Aulanews.id – Menteri Pertahanan Jepang, Minoru Kihara, akan melakukan pembicaraan dengan rekan-rekan dari negara-negara Kepulauan Pasifik minggu depan terkait dukungan keamanan, karena Tokyo mundur dari puluhan tahun kebijakan Pasifik untuk melawan kesepakatan China di wilayah yang terpencil namun strategis penting ini.
Dilansir dari Scmp.com, pada pembicaraan tanggal 19 Maret dengan 14 negara Kepulauan Pasifik Selatan dan sekutu-sekutu Barat akan membuka jalan bagi pertemuan pemimpin pada bulan Juli, dalam apa yang beberapa ahli katakan bisa menjadi langkah terbesar Jepang yang berfokus pada keamanan di Kepulauan Pasifik sejak Perang Dunia II.
Pembicaraan tersebut akan menyiapkan perjanjian keamanan dan kepolisian menjelang penandatanganan yang diharapkan pada Pertemuan Pemimpin Kepulauan Pasifik ke-10 (PALM10) bulan Juli ini di Tokyo.
Upaya ini datang saat China menuangkan uang dan waktu ke negara-negara Pasifik sebagai imbalan atas pengakuan diplomatik terhadap Taiwan – baru-baru ini, China berhasil mengubah loyalitas Nauru.

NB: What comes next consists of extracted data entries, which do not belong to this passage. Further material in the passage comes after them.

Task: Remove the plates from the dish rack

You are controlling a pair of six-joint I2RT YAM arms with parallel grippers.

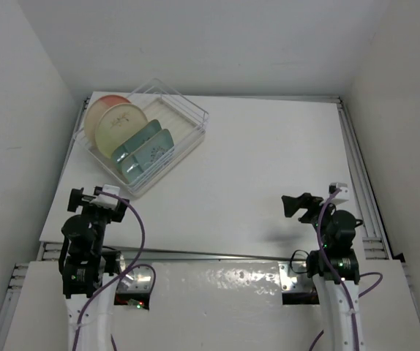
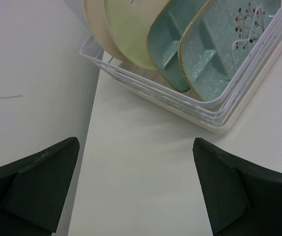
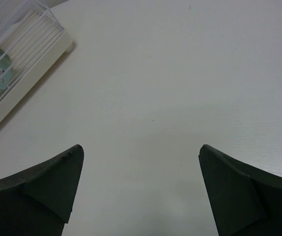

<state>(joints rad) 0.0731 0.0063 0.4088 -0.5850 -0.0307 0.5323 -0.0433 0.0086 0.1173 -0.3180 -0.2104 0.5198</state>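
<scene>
A clear plastic square dish rack [image 1: 185, 107] with low walls and a ribbed whitish base sits on the white worktop [image 1: 268, 161]. The plates stand on edge inside it, leaning together in a row. The round cream plates [image 1: 120, 123] are at its farther end, and from here there look to be two, the back one showing salmon pink. In front of them stand two pale teal rounded-rectangular divided plates [image 1: 150, 152], speckled dark and with a small sprig mark on the nearest. The left end effector [image 2: 135, 142] hangs just short of the rack's near corner with its dark fingers spread wide and nothing between them. The right end effector [image 3: 141, 147] is well apart from the rack, off to its right over bare worktop, also gaping wide and holding nothing.
</scene>
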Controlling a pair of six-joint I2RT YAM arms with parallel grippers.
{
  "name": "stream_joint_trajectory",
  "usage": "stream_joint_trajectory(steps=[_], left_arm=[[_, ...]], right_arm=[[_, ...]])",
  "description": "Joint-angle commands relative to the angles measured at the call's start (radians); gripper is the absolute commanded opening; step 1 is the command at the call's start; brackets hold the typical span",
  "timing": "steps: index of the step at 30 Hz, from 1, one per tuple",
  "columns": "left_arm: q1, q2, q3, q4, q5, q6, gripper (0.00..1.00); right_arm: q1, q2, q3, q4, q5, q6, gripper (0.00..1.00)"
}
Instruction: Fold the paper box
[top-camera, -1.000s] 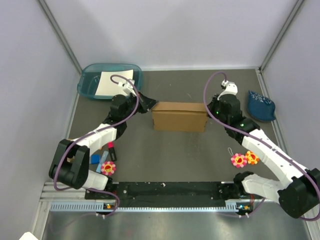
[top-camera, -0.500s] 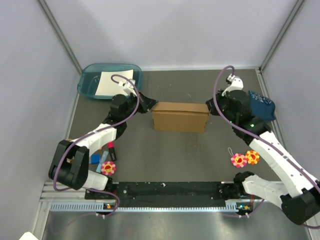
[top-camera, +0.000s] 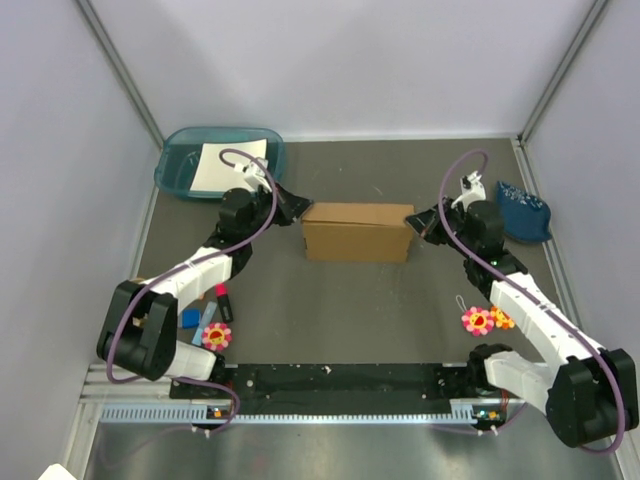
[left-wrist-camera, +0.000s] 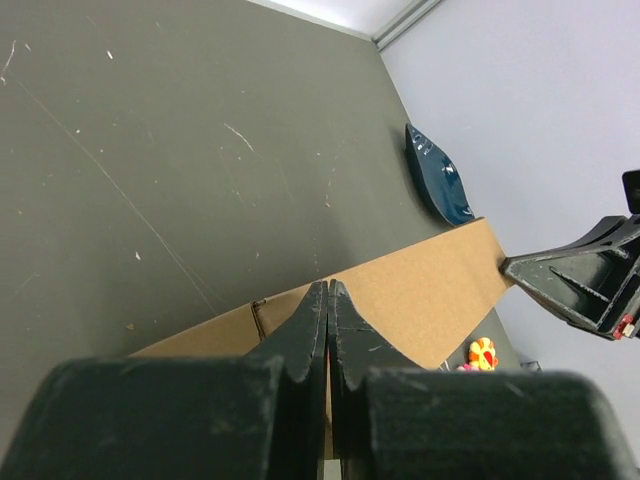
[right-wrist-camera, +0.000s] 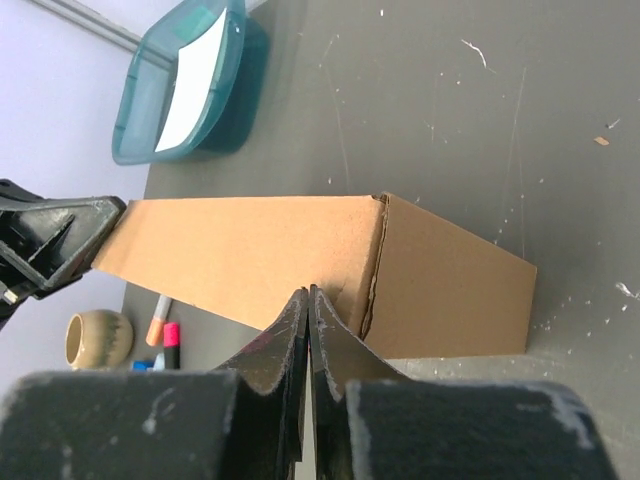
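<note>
I see the paper box (top-camera: 358, 232) closed up as a low brown block in the middle of the table (top-camera: 350, 320), its long side running left to right. My left gripper (top-camera: 298, 207) reaches in from the left and meets the box's far left corner, its fingers clenched together with nothing between them. My right gripper (top-camera: 412, 222) comes in at the opposite end, tip at the far right corner, likewise pinched tight on nothing. Both arms stretch forward and bend inward toward the box. Behind the left arm sits a teal tray (top-camera: 172, 165) holding a white sheet (top-camera: 228, 165). A dark blue dish (top-camera: 522, 210) lies right of the right wrist. Flower toys (top-camera: 488, 319) lie near the right arm, another flower (top-camera: 217, 335) and some markers (top-camera: 220, 298) by the left. The table is dark grey and scuffed, closed in by pale walls.
</note>
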Motion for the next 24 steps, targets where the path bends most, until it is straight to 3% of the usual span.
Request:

Beijing menganggap pulau yang dikelola sendiri sebagai provinsi yang memberontak yang harus dikuasai oleh daratan – dengan kekerasan, jika perlu.
Pembicaraan tersebut diperkirakan melibatkan Angkatan Bela Diri Jepang dan kepolisian dalam partisipasi tanggapan lokal dan regional serta pelatihan, sebuah perubahan dramatis dari kebijakan pascaperang sebelumnya.
“Sejak Perang Dunia II, Jepang telah fokus pada infrastruktur, pengelolaan sumber daya, dan tata kelola. Penempatan ‘angkatan bela diri’ akan menjadi perubahan langkah yang signifikan,” kata Meg Keen, direktur Program Kepulauan Pasifik Institut Lowy yang berbasis di Australia.
Jepang bertujuan “untuk melindungi jalur laut kritis di wilayah tersebut, perikanan yang menguntungkan, dan tatanan berbasis aturan yang diinginkannya,” tambahnya. “Semua akan mendapat manfaat, tetapi beberapa pemimpin Kepulauan Pasifik waspada terhadap pendorong tak tertulis untuk keterlibatan Jepang, termasuk seimbangnya kekuatan dan pengaruh China.”
Pertemuan tersebut datang setelah Kongres AS akhirnya menyetujui US$7,1 miliar untuk Kepulauan Pasifik utara Palau, Federasi Mikronesia, dan Kepulauan Marshall sebagai bagian dari kesepakatan pendanaan yang sudah lama disebut Compact of Free Association (Cofa).
Kesepakatan tersebut mengikuti impas lima bulan yang mengkhawatirkan tiga negara bagian ini atas dana Cofa yang dijanjikan untuk pembangunan infrastruktur, perawatan kesehatan, dan pendidikan, dan memicu peringatan dari Presiden Palau Surangel Whipps Jnr, Presiden Mikronesia Wesley Simina dan Presiden Kepulauan Marshall Hilda Heine, yang mengirim surat bersama ke Kongres, mengatakan China menggunakan kesenjangan itu untuk memengaruhi wilayah dengan uang dan dukungan.